Подводя итоги, отметим влияние художественной критики на выбор мастеров, чьи произведения стремились увидеть путешественники, находясь в Италии. Путешественники не только были хорошо знакомы с художественной критикой того времени, но стремились самостоятельно трактовать сюжеты, судить о манере письма и пр. В этих суждениях бесспорно прослеживается влияние эстетики классицизма и романтизма. Характер записей (в них фиксируется появление новых, личных смыслов) демонстрирует глубину понимания путешественниками этого пласта европейской культуры.
ПРИМЕЧАНИЯ
(1) Барышников Н.П. Журнал путешествия В.Н. Зиновьева по Германии, Италии, Франции и Англии в 1784—1788 гг. // Русская старина. — 1878. — Т. XXIII., ноябрь. — С. 477.
(2) Верещагина А.Г. Критика и искусство. — М., 2004. — С. 167.
(3) Винкельман И.Г.Л. фон. Лудвига фон Винкелльмана Руководство к точнейшему познанию древних и хороших живописей к скорейшему обозрению любителей сего художества, и для удобности странствующих могущее служить карманною книжечкою. — СПб., 1798. — С. 161.
(4) Фонвизин Д.И. Собрание сочинений. — М.; Л., 1959. — Т. 2. — С. 524.
(5) Барышников Н.П. Журнал путешествия В.Н. Зиновьева по Германии, Италии, Франции и Англии в 1784—1788 гг. // Русская старина. — 1878. — Т. XXIII, ноябрь. — С. 408.
(6) Верещагина А.Г. Критика и искусство. — М., 2004. — С. 199.
(7) Там же. — С. 201.
(8) Лубяновский Ф.П. Путешествие по Саксонии, Австрии и Италии в 1800, 1801 и 1802 гг. — СПб., 1805. — Ч. 1—3. — Ч. 3. — С. 191.
(9) Там же. — С. 193.
(10) Лотман Ю.М. Автокоммуникация: «Я» и «Другой» как адресаты (О двух моделях коммуникации в системе культуры) // Лотман Ю.М. Семиосфера: Культура и взрыв. Внутри мыслящих миров. Статьи. Исследования.
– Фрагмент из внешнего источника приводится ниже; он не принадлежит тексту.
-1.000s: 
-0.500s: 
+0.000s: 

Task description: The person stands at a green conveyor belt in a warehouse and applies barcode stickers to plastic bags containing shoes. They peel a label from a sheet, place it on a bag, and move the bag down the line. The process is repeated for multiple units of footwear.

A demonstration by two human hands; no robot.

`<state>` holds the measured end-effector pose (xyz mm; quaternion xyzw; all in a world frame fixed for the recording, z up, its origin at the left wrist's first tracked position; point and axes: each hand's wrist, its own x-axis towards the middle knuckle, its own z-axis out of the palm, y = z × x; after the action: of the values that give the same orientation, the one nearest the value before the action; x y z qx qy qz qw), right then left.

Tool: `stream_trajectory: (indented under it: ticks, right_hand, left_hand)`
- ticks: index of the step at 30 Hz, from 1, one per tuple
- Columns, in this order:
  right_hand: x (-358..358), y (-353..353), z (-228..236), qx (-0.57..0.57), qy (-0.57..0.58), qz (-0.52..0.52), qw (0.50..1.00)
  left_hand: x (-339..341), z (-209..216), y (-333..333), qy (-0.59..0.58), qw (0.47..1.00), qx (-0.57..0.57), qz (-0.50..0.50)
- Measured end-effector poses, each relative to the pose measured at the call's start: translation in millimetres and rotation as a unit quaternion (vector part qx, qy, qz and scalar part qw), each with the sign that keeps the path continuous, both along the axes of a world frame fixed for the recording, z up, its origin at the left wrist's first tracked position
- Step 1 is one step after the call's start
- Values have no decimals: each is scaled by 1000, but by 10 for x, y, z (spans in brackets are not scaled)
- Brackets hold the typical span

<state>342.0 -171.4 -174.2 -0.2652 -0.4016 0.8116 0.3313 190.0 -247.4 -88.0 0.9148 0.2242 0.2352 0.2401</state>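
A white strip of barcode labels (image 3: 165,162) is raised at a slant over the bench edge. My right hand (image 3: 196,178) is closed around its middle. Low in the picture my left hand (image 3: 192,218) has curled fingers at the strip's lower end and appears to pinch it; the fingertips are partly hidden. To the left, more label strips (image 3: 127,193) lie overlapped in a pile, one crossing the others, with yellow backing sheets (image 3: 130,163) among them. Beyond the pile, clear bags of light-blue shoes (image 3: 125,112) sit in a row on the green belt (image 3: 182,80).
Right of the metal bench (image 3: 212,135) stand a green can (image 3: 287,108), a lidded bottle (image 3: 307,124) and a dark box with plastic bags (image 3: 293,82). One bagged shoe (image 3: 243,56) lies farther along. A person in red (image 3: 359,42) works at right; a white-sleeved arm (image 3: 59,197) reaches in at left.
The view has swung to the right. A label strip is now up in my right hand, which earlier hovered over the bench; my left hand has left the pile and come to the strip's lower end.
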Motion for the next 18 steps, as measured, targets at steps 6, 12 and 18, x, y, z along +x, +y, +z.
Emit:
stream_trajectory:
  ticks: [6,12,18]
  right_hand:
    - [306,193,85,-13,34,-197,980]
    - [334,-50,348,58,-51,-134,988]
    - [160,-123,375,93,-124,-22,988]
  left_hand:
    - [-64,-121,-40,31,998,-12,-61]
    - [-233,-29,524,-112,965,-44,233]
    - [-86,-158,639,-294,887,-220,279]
Заметки (1968—1992). — СПб., 2000.
(11) Стурдза Р.С. Journal de mon voyage de Dresde à Florence commencé le 24 d'avril 1819. Отдел рукописей ИРЛИ РАН. — Ф. 288. — Оп. 1. — Д. 34. — Л. 15 об. — 16.
(12) Там же. — Л. 15.
(13) Винкельман И.И. Мысли о подражании произведения греческой живописи и скульптуры // Винкельман И.И. История искусства древности; Малые сочинения. — СПб., 2000. — С. 304.
(14) Стурдза Р.С. Journal... — Л. 13.
ARTISTIC HERITAGE OF ITALY IN RUSSIAN TRAVELER'S NOTES AT THE END OF 18th -FIRST QUARTER OF 19th CENTURIES
M.S. Stefko
Department of two-level system training and quality of education Russian state university for the humanities
Miusskaja ploshad Str., 6, b. 5, GSP-3, Russia, 125993
The article is exploring the perception of Italian art by Russian travelers in the context of European aesthetics and ethics thought at the end of 18-first quarter of 19th centuries. The author analyses the influence of artistic critique on tastes and preferences of travelers. A considerable part of the article is devoted to the analysis of their interpretations of works of art. It permits to mark the most urgent problems of aesthetics and philosophical anthropology.